**What you need to do:** Please reproduce every entry, keeping each one exact.

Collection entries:
§ §

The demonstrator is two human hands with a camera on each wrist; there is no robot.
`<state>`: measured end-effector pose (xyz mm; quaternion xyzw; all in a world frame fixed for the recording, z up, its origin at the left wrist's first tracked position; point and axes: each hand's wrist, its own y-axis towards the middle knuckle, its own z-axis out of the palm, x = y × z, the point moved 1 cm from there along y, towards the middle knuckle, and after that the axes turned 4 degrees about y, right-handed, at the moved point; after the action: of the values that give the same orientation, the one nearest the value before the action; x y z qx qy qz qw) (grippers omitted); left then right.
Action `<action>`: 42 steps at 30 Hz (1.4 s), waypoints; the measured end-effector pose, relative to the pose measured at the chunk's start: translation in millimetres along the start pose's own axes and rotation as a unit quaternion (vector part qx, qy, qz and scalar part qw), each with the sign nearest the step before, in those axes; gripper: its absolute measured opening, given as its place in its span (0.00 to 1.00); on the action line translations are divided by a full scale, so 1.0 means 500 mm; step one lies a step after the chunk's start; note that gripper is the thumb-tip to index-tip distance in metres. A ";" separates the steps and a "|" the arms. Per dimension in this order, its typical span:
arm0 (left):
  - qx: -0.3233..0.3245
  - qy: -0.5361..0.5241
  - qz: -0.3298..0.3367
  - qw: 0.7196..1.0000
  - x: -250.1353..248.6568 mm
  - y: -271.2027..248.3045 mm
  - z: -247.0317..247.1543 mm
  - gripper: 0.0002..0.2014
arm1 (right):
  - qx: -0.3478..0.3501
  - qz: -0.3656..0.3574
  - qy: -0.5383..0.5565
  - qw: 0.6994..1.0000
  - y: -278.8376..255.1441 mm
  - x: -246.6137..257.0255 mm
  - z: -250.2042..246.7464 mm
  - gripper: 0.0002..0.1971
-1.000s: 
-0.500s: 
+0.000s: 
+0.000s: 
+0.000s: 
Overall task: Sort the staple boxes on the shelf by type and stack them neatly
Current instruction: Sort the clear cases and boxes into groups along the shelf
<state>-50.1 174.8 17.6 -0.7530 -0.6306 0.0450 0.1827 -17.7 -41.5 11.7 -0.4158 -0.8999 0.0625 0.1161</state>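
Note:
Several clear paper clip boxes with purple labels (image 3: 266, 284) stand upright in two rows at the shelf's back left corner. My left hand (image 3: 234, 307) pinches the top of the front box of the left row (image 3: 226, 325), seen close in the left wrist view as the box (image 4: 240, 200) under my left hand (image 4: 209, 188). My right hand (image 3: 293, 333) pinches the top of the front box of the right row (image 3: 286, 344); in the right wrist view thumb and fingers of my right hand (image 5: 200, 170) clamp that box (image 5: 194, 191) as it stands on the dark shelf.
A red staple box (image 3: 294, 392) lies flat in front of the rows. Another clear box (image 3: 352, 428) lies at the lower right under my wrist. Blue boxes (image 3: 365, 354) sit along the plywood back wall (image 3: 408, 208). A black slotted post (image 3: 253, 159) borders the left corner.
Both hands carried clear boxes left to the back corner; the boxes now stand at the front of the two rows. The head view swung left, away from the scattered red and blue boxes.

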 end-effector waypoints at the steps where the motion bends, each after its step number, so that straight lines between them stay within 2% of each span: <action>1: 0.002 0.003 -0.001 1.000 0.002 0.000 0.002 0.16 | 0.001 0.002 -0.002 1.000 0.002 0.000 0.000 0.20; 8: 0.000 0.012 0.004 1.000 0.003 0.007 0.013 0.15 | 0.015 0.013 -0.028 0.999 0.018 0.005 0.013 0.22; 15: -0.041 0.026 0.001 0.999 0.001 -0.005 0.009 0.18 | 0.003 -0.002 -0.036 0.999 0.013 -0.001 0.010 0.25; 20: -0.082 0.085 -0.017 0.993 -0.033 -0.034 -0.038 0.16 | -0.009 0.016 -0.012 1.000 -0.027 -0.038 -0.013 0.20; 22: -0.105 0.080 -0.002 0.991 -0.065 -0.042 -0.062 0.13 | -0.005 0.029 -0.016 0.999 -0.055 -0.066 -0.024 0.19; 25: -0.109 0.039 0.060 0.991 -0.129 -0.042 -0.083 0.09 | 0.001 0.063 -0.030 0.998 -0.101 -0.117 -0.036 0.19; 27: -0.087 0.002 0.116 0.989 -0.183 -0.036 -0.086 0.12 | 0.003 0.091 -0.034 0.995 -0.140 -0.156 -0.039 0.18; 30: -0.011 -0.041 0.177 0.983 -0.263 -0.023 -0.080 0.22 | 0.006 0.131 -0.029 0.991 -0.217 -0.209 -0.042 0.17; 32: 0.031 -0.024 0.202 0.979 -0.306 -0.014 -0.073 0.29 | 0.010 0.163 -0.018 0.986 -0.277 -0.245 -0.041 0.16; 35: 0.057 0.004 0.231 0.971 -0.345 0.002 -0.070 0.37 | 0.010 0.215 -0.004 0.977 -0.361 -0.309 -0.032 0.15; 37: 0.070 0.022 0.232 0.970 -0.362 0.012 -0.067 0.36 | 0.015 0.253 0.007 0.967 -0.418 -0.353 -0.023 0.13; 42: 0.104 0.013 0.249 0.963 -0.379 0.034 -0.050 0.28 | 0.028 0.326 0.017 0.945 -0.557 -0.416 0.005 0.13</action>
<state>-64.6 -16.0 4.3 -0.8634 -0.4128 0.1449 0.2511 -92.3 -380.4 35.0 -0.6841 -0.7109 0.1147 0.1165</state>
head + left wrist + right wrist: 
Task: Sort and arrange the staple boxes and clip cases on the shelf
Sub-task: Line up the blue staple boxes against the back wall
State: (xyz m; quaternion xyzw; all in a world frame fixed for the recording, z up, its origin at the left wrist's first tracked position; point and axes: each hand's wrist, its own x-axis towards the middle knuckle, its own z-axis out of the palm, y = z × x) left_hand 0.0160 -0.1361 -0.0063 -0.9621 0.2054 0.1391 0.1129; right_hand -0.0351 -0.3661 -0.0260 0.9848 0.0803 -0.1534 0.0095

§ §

**Response box:**
The demonstrator is two human hands with a camera on each wrist; there is no robot.
`<state>`: measured end-effector pose (xyz mm; quaternion xyzw; all in a world frame fixed for the recording, z up, its origin at the left wrist's first tracked position; point and axes: each hand's wrist, its own y-axis towards the middle knuckle, its own z-axis out of the palm, x = y × z, the point moved 1 cm from there along y, towards the middle knuckle, and after that the axes turned 4 degrees about y, right-handed, at the moved point; after the action: of the values that give the same orientation, the one nearest the value before the action; x y z qx qy qz qw) (grippers omitted); left then right.
Action `<action>`: 42 steps at 30 Hz (1.4 s), waypoints; the measured end-effector pose, relative to the pose measured at the chunk's start: translation in millimetres along the start pose's own axes and rotation as a unit quaternion (vector part qx, qy, qz and scalar part qw), each with the sign nearest the step before, in those axes; gripper: its absolute measured opening, given as its place in its span (0.00 to 1.00); on the action line translations are divided by a full scale, so 1.0 means 500 mm; step one lies a step after the chunk's start; note that gripper is the thumb-tip to index-tip distance in metres. A ";" separates the steps and a "|" the arms. Per dimension in this order, its typical span:
arm0 (left):
  - qx: -0.3233..0.3245
  - qy: -0.5361..0.5241
  - qz: -0.3298..0.3367
  - qw: 0.7196..1.0000
  - x: -250.1353..248.6568 mm
  - y: -271.2027..248.3045 mm
  - z: -247.0317..247.1543 mm
  - gripper: 0.0002..0.2014
arm1 (right):
  - qx: -0.3478..0.3501
  - qz: -0.3656..0.3574
  - qy: -0.5383..0.5565
  - qw: 0.6994..1.0000
  - y: -278.8376..255.1441 mm
  - x: -246.6137..257.0255 mm
  - z: -250.2042..246.7464 mm
  - gripper: 0.0002..0.1971
-1.000s: 
-0.500s: 
+0.000s: 
+0.000s: 
+0.000s: 
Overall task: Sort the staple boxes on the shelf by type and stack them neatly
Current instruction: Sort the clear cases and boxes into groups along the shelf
<state>-50.1 174.8 17.6 -0.7530 -0.6306 0.0450 0.1827 -17.7 -41.5 11.7 -0.4158 -0.8999 0.0625 0.1161</state>
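Note:
Several clear paper clip boxes with purple labels (image 3: 266, 284) stand upright in two rows at the shelf's back left corner. My left hand (image 3: 234, 307) pinches the top of the front box of the left row (image 3: 226, 325), seen close in the left wrist view as the box (image 4: 240, 200) under my left hand (image 4: 209, 188). My right hand (image 3: 293, 333) pinches the top of the front box of the right row (image 3: 286, 344); in the right wrist view thumb and fingers of my right hand (image 5: 200, 170) clamp that box (image 5: 194, 191) as it stands on the dark shelf.
A red staple box (image 3: 294, 392) lies flat in front of the rows. Another clear box (image 3: 352, 428) lies at the lower right under my wrist. Blue boxes (image 3: 365, 354) sit along the plywood back wall (image 3: 408, 208). A black slotted post (image 3: 253, 159) borders the left corner.
Both hands carried clear boxes left to the back corner; the boxes now stand at the front of the two rows. The head view swung left, away from the scattered red and blue boxes.
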
 end-effector waypoints at the steps where the motion bends, each after its step number, so that straight lines between them stay within 2% of each span: <action>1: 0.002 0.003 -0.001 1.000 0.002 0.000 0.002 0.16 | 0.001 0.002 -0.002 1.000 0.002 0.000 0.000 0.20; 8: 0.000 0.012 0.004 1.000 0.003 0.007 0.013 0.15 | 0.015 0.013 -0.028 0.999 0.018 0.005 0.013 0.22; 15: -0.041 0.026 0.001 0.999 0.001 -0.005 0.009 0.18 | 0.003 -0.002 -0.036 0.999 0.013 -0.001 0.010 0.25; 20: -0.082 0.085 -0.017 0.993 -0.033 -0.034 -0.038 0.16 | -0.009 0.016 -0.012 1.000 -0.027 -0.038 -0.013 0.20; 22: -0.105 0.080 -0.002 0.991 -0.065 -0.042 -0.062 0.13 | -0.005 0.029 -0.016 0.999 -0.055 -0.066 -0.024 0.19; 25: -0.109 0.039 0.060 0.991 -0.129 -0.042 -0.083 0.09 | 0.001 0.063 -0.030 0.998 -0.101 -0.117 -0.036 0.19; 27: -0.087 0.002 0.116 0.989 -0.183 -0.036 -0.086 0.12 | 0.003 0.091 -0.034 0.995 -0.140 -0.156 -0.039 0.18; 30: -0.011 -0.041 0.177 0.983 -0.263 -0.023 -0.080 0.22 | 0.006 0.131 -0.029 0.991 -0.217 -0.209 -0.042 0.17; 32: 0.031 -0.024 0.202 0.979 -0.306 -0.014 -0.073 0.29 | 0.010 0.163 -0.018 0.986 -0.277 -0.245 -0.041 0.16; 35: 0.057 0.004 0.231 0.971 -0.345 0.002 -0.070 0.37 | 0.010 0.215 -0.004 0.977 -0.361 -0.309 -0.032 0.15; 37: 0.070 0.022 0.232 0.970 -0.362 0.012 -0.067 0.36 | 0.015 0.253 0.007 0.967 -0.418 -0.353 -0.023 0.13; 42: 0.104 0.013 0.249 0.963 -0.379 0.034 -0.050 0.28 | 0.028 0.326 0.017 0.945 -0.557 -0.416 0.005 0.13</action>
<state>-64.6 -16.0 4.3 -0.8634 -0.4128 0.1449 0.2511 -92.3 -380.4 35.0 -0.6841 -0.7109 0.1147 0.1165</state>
head + left wrist + right wrist: 
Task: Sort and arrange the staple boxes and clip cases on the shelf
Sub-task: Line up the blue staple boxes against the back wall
State: (xyz m; quaternion xyzw; all in a world frame fixed for the recording, z up, its origin at the left wrist's first tracked position; point and axes: each hand's wrist, its own x-axis towards the middle knuckle, its own z-axis out of the palm, y = z × x) left_hand 0.0160 -0.1361 -0.0063 -0.9621 0.2054 0.1391 0.1129; right_hand -0.0351 -0.3661 -0.0260 0.9848 0.0803 -0.1534 0.0095

Work on the exercise is finished.